Celebrities such as Susan Sarandon and a much younger RuPaul all flocked to the fundraiser, which also helped introduce elements of Harlem ball culture to the mainstream, that have since been given the spotlight in Ryan Murphy’s TV show, Pose. Amongst all the footage, Caronna and Smith are also careful to briefly show Madonna attend the “Love Ball,” too, hinting at her subsequent appropriation of voguing just one year later without descending into vitriol.

Smart filmmaking choices like this are threaded throughout Susanne Bartsch: On Top, much like the intricate garments that the film’s subject incorporates into her work. Yes, Bartsch is a hugely charismatic figure, but that alone doesn’t make a great documentary. By extending this profile beyond Bartsch and into the wider community that she’s celebrated by, the filmmakers are able to explore not just her impact, but also wider themes of motherhood, acceptance and even the inevitability of aging.

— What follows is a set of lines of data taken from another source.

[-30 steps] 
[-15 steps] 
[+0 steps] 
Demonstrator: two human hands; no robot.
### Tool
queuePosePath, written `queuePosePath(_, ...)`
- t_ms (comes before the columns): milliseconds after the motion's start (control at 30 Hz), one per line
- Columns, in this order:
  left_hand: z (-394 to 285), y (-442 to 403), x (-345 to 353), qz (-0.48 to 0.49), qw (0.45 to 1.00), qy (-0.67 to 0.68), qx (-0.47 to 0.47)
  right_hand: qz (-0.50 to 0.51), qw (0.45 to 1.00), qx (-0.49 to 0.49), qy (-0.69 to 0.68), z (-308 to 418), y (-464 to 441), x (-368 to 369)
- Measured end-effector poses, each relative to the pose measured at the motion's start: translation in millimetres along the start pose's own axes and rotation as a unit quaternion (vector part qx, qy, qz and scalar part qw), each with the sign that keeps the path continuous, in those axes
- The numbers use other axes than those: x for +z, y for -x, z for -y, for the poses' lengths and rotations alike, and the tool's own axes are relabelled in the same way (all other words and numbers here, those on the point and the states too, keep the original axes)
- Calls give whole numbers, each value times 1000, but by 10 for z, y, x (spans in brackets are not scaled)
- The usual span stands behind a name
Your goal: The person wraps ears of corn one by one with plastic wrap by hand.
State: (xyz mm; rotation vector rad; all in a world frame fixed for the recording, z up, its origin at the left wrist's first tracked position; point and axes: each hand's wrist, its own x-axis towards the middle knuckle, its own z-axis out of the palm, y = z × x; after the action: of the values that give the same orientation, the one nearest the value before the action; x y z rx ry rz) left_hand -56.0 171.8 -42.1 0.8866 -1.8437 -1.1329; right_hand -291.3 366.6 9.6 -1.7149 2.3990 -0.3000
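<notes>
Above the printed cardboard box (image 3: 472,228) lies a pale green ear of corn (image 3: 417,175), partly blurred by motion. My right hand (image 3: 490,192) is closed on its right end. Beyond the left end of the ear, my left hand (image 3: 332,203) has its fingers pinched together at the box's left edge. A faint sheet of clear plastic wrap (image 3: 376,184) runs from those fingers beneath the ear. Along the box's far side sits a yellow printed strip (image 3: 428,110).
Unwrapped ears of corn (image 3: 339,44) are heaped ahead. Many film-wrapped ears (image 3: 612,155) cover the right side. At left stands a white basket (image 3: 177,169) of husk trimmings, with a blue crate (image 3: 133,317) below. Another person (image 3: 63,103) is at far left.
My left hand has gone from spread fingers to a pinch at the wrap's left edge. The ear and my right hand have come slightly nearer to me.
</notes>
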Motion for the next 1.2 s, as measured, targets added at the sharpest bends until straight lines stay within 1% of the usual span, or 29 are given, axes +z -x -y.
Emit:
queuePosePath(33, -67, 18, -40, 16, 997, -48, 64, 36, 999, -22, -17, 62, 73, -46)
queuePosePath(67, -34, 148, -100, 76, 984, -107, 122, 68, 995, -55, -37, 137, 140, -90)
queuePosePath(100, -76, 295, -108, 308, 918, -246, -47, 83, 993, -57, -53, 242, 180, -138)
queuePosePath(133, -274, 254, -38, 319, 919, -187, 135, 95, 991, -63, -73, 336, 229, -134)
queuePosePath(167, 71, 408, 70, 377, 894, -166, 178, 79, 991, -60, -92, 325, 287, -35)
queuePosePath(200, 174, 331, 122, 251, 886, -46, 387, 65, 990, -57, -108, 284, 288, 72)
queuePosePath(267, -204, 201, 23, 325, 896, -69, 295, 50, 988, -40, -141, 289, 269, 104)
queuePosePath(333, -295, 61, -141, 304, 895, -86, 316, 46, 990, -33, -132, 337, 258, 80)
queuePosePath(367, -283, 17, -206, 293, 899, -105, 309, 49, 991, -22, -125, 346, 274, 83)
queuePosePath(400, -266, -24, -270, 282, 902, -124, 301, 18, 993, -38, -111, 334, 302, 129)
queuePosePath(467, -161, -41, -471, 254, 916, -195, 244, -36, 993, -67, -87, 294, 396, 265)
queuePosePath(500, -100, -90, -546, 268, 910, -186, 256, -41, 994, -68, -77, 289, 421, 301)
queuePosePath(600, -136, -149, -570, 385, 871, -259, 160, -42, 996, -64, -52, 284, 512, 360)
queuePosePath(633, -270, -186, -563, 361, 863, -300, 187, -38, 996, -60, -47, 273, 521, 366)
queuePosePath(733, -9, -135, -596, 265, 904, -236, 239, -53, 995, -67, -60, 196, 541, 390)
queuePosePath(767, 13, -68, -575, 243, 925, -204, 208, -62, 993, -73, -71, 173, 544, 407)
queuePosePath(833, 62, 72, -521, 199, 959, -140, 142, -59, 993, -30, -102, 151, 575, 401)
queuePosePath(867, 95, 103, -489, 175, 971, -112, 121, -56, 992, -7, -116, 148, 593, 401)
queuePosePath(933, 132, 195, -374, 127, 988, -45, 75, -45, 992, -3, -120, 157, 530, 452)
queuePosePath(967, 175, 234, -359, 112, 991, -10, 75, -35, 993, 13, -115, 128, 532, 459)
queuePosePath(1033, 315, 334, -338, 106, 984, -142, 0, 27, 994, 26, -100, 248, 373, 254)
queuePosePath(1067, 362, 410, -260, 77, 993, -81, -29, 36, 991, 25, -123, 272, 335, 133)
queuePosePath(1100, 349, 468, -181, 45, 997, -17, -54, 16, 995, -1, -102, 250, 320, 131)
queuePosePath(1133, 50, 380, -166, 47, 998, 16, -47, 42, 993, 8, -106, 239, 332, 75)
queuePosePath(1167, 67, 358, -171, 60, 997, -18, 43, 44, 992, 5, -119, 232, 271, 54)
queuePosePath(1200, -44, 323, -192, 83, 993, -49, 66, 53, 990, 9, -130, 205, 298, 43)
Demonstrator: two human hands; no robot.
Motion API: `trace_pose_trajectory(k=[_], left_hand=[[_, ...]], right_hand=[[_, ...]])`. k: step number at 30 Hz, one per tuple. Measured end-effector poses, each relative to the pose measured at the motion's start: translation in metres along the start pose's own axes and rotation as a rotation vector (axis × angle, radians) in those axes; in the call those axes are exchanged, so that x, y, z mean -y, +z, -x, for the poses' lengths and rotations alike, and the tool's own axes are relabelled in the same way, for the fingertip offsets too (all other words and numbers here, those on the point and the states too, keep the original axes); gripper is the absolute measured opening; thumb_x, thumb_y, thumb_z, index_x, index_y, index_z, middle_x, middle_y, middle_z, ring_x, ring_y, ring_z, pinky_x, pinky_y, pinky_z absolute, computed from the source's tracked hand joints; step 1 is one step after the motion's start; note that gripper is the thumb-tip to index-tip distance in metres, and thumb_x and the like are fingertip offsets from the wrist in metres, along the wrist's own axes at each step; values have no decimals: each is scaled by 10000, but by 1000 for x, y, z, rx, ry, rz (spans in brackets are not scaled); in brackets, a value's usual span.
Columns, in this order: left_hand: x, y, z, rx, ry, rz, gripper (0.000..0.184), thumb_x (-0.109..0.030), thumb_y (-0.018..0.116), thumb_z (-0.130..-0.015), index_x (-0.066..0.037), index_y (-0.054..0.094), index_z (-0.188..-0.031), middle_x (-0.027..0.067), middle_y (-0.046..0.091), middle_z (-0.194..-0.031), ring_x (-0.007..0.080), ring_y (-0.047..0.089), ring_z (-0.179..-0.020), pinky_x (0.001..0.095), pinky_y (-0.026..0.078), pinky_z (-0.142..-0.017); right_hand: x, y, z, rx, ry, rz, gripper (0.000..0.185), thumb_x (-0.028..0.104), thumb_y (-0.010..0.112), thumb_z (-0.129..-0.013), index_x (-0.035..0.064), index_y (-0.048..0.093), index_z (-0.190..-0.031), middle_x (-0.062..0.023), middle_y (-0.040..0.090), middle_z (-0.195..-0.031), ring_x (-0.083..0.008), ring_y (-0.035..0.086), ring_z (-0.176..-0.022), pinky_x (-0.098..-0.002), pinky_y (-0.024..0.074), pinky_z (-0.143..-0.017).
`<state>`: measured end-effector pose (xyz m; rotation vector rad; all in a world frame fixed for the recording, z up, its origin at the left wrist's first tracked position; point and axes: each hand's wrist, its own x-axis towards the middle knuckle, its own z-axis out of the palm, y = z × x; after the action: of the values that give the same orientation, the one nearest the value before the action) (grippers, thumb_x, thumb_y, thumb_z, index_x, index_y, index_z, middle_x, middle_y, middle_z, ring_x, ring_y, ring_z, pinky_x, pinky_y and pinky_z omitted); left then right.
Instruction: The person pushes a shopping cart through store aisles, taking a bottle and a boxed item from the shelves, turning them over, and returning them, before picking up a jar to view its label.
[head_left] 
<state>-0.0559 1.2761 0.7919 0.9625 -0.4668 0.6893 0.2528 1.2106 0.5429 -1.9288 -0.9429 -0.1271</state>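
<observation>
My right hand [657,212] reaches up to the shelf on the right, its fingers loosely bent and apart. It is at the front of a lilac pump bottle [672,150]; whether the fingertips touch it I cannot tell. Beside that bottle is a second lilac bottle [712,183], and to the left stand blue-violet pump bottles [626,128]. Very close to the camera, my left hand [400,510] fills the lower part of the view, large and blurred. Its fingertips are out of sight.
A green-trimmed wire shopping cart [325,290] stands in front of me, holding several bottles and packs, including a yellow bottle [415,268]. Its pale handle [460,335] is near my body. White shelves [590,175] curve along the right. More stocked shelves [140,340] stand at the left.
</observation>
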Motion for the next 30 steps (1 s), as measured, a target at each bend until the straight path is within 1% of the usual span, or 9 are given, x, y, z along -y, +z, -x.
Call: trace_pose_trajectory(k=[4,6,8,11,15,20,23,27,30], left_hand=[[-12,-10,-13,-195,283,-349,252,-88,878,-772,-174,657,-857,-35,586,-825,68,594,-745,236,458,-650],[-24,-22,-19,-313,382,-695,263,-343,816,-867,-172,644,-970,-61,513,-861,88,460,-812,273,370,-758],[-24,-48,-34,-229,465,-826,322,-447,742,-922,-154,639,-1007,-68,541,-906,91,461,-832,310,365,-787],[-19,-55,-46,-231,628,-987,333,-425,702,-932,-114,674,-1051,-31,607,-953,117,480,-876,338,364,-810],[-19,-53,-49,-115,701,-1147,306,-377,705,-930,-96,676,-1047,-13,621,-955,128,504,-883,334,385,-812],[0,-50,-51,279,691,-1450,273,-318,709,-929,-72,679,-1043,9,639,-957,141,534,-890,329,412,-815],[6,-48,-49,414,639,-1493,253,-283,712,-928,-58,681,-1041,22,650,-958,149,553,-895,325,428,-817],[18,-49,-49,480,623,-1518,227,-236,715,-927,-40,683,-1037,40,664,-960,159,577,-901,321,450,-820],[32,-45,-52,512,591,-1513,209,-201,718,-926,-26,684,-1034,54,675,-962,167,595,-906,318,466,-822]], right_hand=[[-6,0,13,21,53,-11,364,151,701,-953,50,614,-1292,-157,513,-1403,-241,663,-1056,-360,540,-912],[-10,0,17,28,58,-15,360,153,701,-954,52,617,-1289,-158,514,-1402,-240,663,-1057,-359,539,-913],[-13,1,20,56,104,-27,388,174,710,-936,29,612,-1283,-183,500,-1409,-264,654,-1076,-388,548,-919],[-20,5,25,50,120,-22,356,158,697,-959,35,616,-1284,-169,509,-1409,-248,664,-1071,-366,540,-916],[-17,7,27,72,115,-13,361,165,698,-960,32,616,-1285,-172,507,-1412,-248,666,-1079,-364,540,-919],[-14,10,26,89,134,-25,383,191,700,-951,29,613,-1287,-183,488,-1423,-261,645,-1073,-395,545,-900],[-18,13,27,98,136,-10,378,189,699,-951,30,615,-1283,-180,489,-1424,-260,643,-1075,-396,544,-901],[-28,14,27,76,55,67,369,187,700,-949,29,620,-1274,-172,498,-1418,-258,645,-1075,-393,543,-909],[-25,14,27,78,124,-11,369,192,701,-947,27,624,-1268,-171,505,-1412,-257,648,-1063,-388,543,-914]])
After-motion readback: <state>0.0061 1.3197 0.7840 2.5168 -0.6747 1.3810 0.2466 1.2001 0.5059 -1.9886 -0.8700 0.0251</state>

It’s like Bartsch said: “If it’s not a statement, what’s the point?” And here, Caronna and Smith avoid the pitfalls that many profiles fall prey to by making a powerful statement of their own, one that’s inspired by Bartsch’s fearless approach to life and her loving acceptance of those who once fell between the cracks in our society.

Susanne Bartsch: On Top will hit theaters on September 7 followed by a digital release on September 11.